» **TASK INSTRUCTIONS**
Everything in the listing below must be reproduced exactly, apart from its images.

» **THE DATA**
******

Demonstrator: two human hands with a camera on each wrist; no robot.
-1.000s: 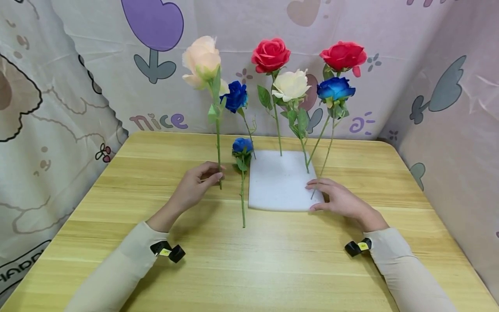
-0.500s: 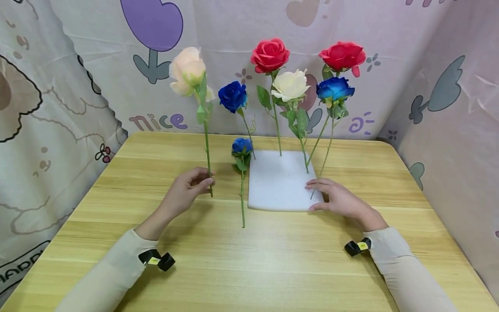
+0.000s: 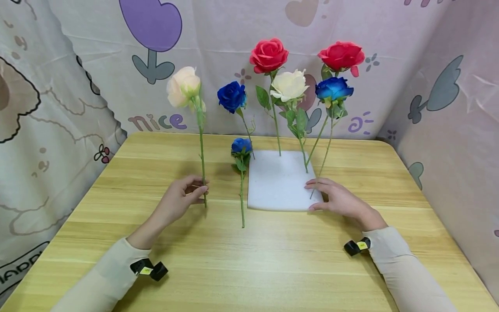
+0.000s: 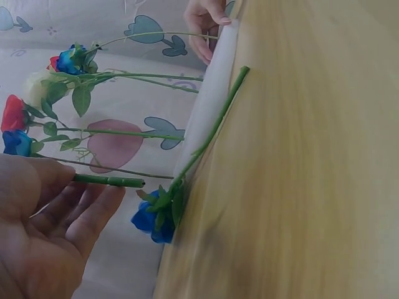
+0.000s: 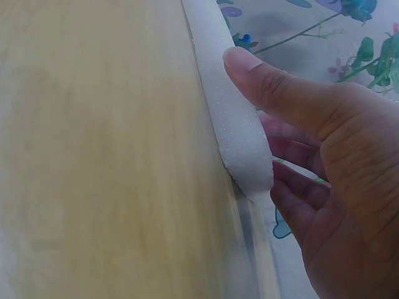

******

» **FINISHED EXERCISE**
Demonstrator: two human hands with a camera on each wrist; no robot.
-1.000s: 
-0.500s: 
+0.000s: 
+0.000s: 
+0.000s: 

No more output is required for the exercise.